Cases low: a 10% community increase is a 10% increase in schools (give or take)
Cases are high a 10% comm increase is more than a 10% school increase
Then the last point, what was high in the paper is considered low now, my a multiplier. So basically with today’s case load the community impact on schools is extreme.
I think of it this way
When case loads are below some threshold there may not even by contagious people in the school or at least not in every classroom. At some point of community spread the certainty of most if not all rooms having one or multiple positives becomes a near certainty. And with long exposure times of sitting in the same place with the same infecteds for hours really challenges the effectiveness of mitigation measures.
It would likely have a curve shape similar to michaelis-menton kinetics used to describe enzymatic reactions.
That’s insane. Gf got tested yesterday, results back today. She’s negative. I’m still sick, nothing major. Sporadic coughs, low energy and I’m stuffed up, but I’ve made 6k or so playing online poker this week.
My quarantine is up in 2 days, but I doubt I’ll be symptom free by then.
I think my question was a little more specific. I’m pretty certain that the case rate cutoffs that they cite are derived from these charts:
(pp 45 and 46).
And the red line in those charts is the output of their regression model at the given case rate. Which would make the blue area some sort of error band around the model output. What I was trying to understand is how the blue area is determined. It seems that it must somehow be derived from the error in the model parameters, not from particular subsets of the data, but that’s far beyond my statistical knowledge.
Regarding the model, I think the analogy to Michaelis-Menten is not apt. They are modelling the change in COVID cases as a function of the square of the prior-period case rate (see Equation 7 on p.18), which is super-exponential growth.
Although looking further, Table 2 on p 42 has the actual model parameters. For in-person instruction in Michigan, they estimate that the change in new cases is 0.001 * x + 0.01 * x^2. For hybrid set-ups, it’s 0.659 * x - 0.015 * x^2. Then in Washington they lump in-person and hybrid together, and calculate that the impact is 0.881 * x - 0.016 * x^2. (This is why the Washington graph starts to turn downward on the right–the model predicts that in-person schooling reduces infections at very high case rates.)
My niece is home from the military. She’s having a party tonight with 15 or so people in a small apartment. No masks. No social distancing. 3 of those attendees are going to a Christmas eve party at my brothers. About 25-30 will attend, no masks. 6 of those people will attend the family get together on Christmas that I was scheduled to attend.
Several, at least 6-7 have/had serious health issues or 70+ years old. No one will be wearing a mask or social distancing. I’m sure this kind of gathering is going to be repeated everywhere. But, it wont be my fault if they get the Covid.
Your regular Chiefsplanet update. Imagine how many 100s of 1000s of these are going on right now across the country.
Costa Rica update: Airport was empty. I sat in seat 1A in first class and they blocked off seat 1B. It’s possible I got pozzed by the two women behind me or the one across from me. But it was a redeye so everyone just slept the 5.5 hours - no eating or yapping. Got to hear the pilot explain to the flight attendant how we’ve always had viruses and this one isn’t special.

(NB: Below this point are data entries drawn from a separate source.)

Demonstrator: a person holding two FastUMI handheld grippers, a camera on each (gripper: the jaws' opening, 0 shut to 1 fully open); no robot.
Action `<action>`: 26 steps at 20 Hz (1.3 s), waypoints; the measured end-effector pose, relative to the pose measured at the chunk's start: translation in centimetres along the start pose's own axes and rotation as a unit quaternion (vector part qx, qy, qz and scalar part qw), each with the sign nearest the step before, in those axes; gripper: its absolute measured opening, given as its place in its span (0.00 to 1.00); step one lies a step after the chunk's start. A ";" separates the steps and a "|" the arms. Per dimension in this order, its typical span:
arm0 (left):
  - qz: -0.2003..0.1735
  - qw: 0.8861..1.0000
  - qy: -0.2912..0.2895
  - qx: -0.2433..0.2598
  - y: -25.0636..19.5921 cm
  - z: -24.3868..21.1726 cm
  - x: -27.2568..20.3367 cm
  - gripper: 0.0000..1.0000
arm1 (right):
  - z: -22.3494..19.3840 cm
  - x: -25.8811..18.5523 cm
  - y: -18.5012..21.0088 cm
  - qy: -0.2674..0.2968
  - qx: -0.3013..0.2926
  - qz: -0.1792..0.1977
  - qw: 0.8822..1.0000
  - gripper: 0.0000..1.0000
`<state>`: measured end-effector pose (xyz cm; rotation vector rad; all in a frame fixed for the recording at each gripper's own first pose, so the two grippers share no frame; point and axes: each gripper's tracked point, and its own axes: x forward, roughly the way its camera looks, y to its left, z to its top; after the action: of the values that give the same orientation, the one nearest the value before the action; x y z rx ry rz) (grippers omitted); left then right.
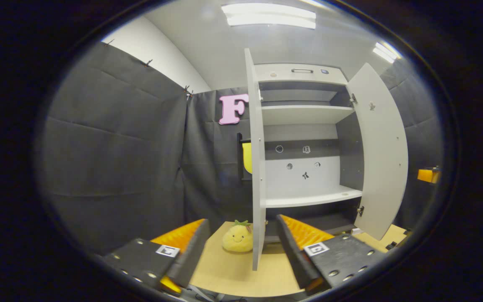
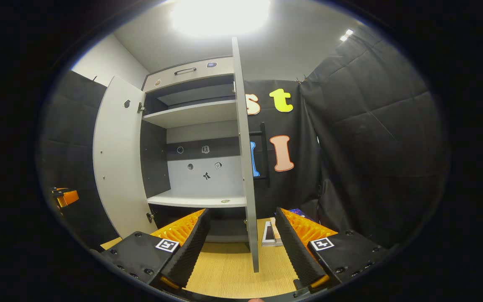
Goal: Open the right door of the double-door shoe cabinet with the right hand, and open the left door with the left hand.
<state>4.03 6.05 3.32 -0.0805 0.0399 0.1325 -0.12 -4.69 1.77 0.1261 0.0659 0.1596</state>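
1. Dark padded booth walls, pale ceiling lights, light wooden tabletop [image 1: 241,277] underfoot of the shoe cabinet [image 1: 304,126].
2. Left gripper [image 1: 241,247]: fingers spread wide, nothing between them but the edge of the left door [image 1: 258,167], untouched, just ahead and edge-on.
3. Right gripper [image 2: 241,243]: likewise wide and empty, straddling the edge of the right door [image 2: 243,147] without contact.
4. Long axis of each door vertical; each gripper nearest its own door.
5. Both doors swung out, shelves [image 1: 308,113] exposed; task apparently complete, only withdrawal left.
6. Count: two doors, two grippers, one yellow plush toy [image 1: 237,239] beside the left door, some flat items [image 2: 271,234] near the right.
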 end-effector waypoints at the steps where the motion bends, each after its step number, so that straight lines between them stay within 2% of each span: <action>1: 0.004 1.000 -0.001 0.003 0.2 0.1 0.1 0.97 | 0.0 0.1 0.0 0.000 0.000 -0.001 1.000 0.98; 9: 0.015 1.000 -0.009 0.022 0.8 0.7 0.9 0.99 | 0.5 0.9 0.3 -0.003 -0.005 0.001 1.000 0.98; 26: 0.021 0.999 -0.011 0.025 2.8 0.4 0.6 0.97 | 0.3 0.4 1.3 -0.003 -0.012 -0.008 1.000 0.98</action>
<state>4.27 8.95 3.51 -0.0278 0.0238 0.1750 0.08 -3.34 2.22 0.1021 0.0588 0.1438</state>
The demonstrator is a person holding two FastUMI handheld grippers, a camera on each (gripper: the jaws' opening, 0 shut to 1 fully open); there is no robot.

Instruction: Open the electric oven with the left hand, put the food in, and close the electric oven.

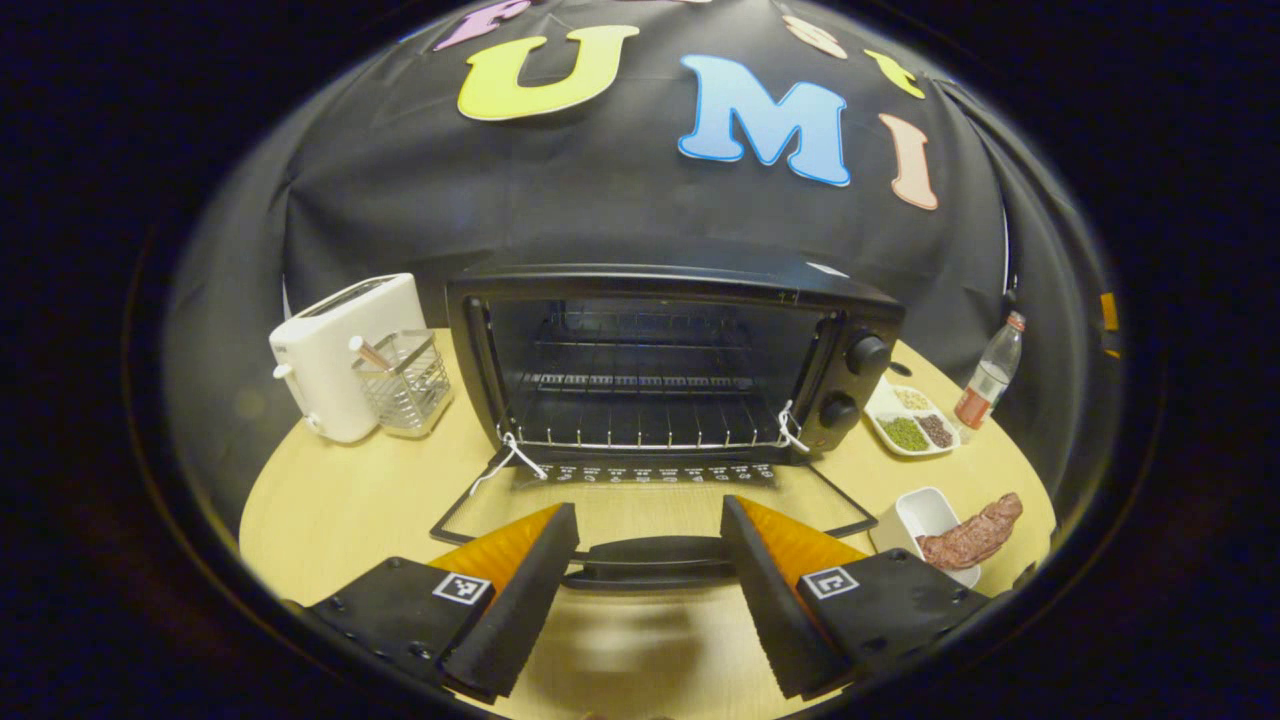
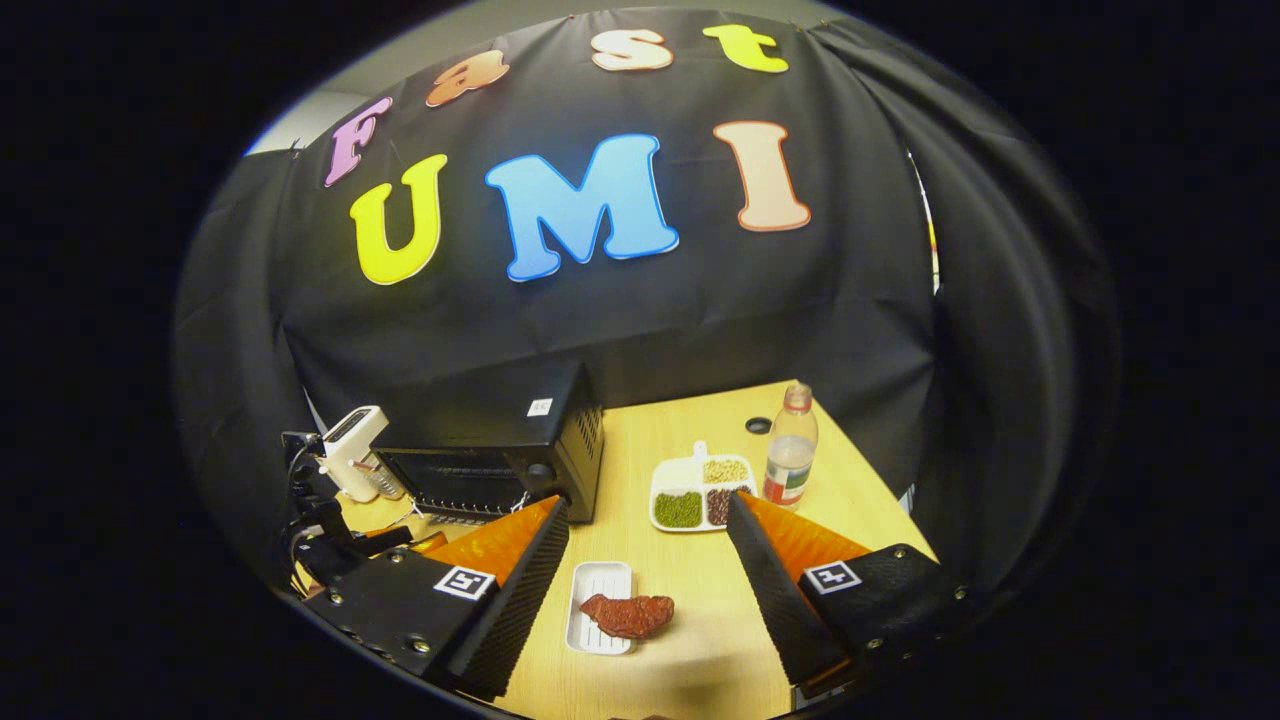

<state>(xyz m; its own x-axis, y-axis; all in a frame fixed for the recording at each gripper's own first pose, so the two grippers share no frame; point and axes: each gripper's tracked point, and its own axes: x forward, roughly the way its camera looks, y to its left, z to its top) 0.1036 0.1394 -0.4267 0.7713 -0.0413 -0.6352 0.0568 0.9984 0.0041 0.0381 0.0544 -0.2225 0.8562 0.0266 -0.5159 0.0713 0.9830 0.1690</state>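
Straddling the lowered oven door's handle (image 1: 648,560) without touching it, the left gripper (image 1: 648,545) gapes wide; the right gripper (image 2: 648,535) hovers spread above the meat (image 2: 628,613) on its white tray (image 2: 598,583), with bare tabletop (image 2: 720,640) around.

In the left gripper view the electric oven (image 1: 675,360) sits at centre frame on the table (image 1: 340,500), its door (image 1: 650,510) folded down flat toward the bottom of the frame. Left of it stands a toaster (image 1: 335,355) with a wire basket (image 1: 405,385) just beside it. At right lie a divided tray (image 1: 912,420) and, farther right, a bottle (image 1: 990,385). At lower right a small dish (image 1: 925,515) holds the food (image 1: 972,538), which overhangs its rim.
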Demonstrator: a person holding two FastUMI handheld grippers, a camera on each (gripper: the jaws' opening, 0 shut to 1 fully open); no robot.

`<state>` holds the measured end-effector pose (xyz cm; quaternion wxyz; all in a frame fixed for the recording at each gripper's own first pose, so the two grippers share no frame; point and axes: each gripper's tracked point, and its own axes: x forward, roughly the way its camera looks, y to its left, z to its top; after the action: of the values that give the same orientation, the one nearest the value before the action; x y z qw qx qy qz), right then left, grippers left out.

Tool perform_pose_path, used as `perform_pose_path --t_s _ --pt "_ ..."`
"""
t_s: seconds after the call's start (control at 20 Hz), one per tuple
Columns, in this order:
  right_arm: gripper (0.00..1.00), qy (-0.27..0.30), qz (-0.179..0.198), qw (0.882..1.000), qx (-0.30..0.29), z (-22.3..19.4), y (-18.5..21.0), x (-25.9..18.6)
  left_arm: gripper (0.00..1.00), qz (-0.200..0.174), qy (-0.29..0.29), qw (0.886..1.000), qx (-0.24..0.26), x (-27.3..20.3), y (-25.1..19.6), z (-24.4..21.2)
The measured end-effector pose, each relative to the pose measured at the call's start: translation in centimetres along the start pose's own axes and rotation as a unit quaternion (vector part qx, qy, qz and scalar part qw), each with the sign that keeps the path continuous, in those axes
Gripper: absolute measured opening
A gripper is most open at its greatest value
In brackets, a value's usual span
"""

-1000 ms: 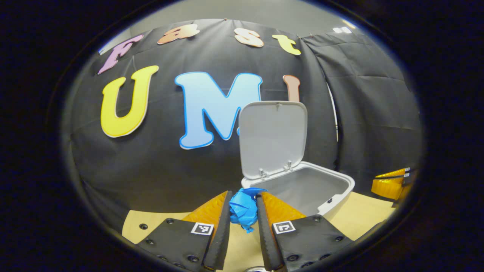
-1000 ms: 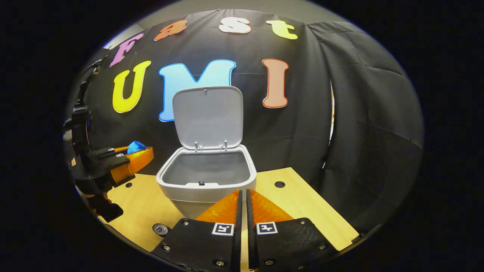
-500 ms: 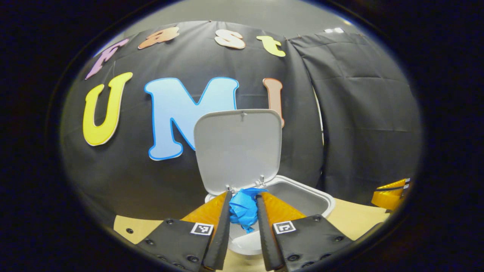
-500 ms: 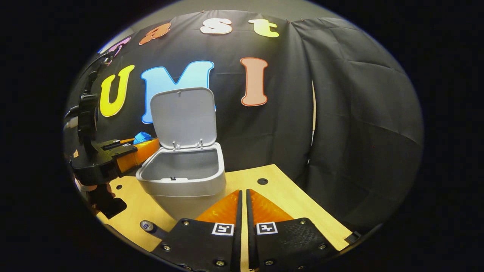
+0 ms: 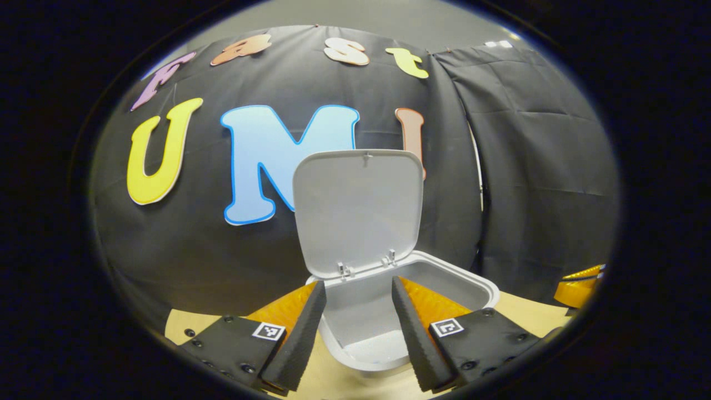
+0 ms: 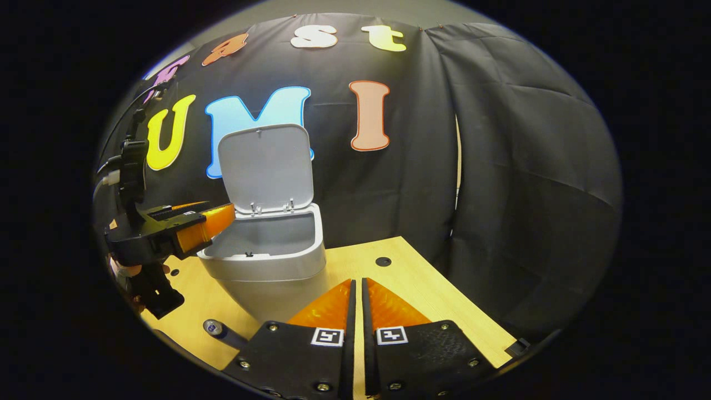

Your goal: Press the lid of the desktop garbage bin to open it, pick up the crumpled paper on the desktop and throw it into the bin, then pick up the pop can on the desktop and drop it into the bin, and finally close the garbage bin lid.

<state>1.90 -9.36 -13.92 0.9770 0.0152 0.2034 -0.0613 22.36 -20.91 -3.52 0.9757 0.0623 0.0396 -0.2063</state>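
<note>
The pale wooden desktop (image 6: pixel 422 289) was the biggest thing below my two tongs, and on it stood the grey plastic garbage bin (image 5: pixel 389 311) with rounded corners. Its flat grey lid (image 5: pixel 358 211) stood upright on the hinges at the far side of the bin from both tongs, so the mouth was free for throwing things in.

My left gripper (image 5: pixel 355 319) hung directly over the open mouth, with its fingers wide apart and nothing between them. I judged that this place was chosen so that anything released there would fall straight inside. In the right gripper view, the left gripper (image 6: pixel 219 218) reached over the near-left rim of the bin. I could not see the crumpled paper; the bottom of the bin was hidden from me, so I can only guess that it lay inside.

My right gripper (image 6: pixel 356 311) waited nearer to me than the bin, with its fingers together and holding nothing. Low and to its left, beside the bin's base, lay the small metal pop can (image 6: pixel 213 328) on its side on the desktop. I judged it the next thing to fetch.
</note>
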Motion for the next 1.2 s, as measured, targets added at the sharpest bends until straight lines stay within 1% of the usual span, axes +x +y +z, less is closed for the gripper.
perform_pose_path --t_s 0.2,0.45,0.5,0.55,0.6,0.8,0.85,0.9,1.05,1.1,1.15,1.2 --pt "0.07 0.006 0.026 1.000 -0.006 -0.7 2.1 0.1 0.83 0.026 -0.003 1.000 -0.005 -1.6 2.4 0.1" --pt "0.07 0.018 0.074 0.997 -0.018 -1.9 6.5 0.1 0.83 0.080 0.001 0.997 -0.013 -4.7 7.6 -0.6" --pt "0.07 0.021 0.085 0.996 -0.021 -2.1 7.4 0.0 0.80 0.092 0.002 0.996 -0.015 -5.5 8.8 -0.7" --pt "0.07 0.023 0.096 0.995 -0.025 -2.5 8.4 -0.1 0.80 0.103 0.003 0.994 -0.017 -6.2 9.8 -0.8" --pt "0.07 0.026 0.107 0.994 -0.029 -2.7 9.3 -0.1 0.83 0.114 0.005 0.993 -0.021 -7.0 10.9 -1.0" --pt "0.07 0.042 0.149 0.987 -0.040 -4.2 13.0 -0.1 0.83 0.157 0.012 0.987 -0.030 -10.4 14.9 -2.1" --pt "0.12 0.047 0.157 0.985 -0.043 -4.8 13.9 -0.1 0.83 0.169 0.014 0.985 -0.030 -11.3 15.8 -2.4" --pt "0.07 0.053 0.168 0.983 -0.046 -5.3 14.8 -0.1 0.83 0.179 0.016 0.983 -0.031 -12.3 16.7 -2.6" --pt "0.07 0.078 0.195 0.976 -0.053 -7.1 17.4 -0.1 0.83 0.210 0.022 0.977 -0.035 -15.1 19.3 -3.4" --pt "0.10 0.083 0.201 0.974 -0.057 -7.5 18.1 0.0 0.83 0.218 0.025 0.975 -0.038 -15.9 20.0 -3.8" --pt "0.10 0.087 0.209 0.972 -0.059 -8.1 19.0 0.0 0.80 0.226 0.027 0.973 -0.042 -16.7 20.6 -4.1" --pt "0.15 0.094 0.219 0.969 -0.061 -8.7 19.8 -0.1 0.83 0.234 0.030 0.971 -0.045 -17.5 21.3 -4.4"
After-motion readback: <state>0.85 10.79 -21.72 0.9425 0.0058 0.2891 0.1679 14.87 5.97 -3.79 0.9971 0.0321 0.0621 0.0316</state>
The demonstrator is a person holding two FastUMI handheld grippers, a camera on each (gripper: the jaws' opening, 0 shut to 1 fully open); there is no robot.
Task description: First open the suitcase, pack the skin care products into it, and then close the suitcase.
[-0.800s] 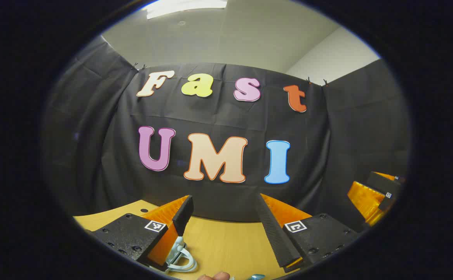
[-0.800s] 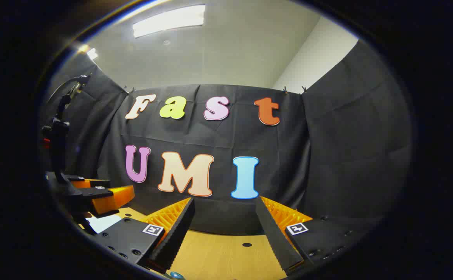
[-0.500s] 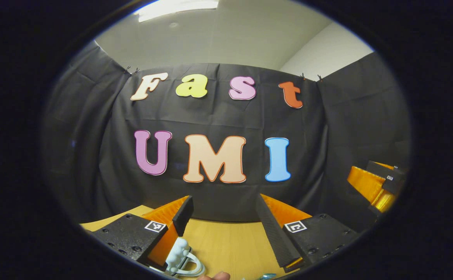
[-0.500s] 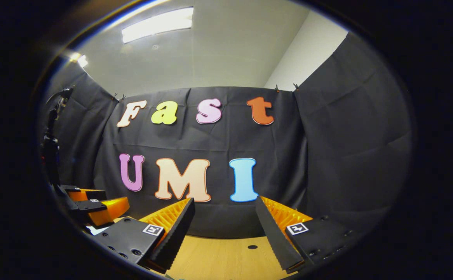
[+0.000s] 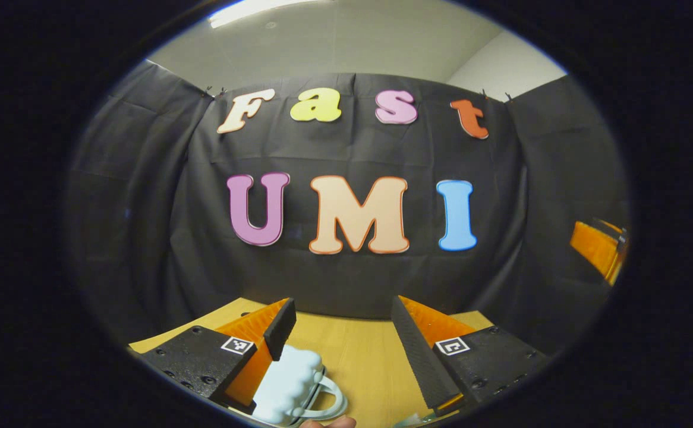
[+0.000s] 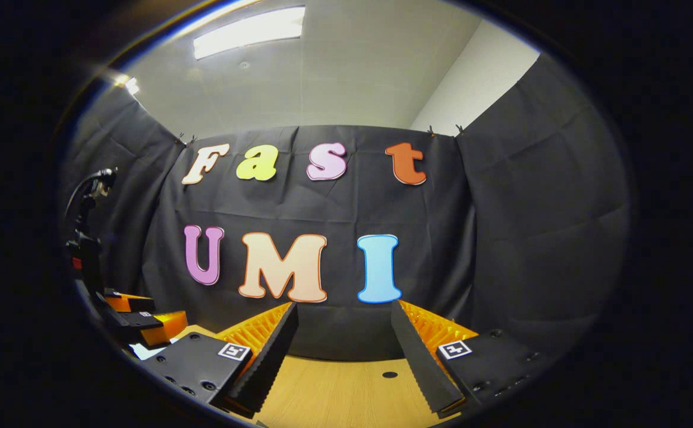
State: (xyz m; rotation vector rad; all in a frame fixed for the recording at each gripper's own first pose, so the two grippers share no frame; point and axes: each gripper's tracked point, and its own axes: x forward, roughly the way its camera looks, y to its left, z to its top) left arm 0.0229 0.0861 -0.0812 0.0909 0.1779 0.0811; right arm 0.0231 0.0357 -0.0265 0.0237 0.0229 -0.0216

Everything has been outside, it’s hot and humid, very breezy. My only real concern is my traveling companion caught it sky diving or something right before I got there and is now blasting me in the car. A couple more days and we should be mostly in the clear on that.
As far as Costa Rica, everyone wears masks indoors and outdoors on the street - even in the podunk towns we drive through. They check your temperature (lol) before doing just about anything. They take the social distancing 6’ apart rule very seriously. Also they have foot operated sinks and hand sanitizer everywhere.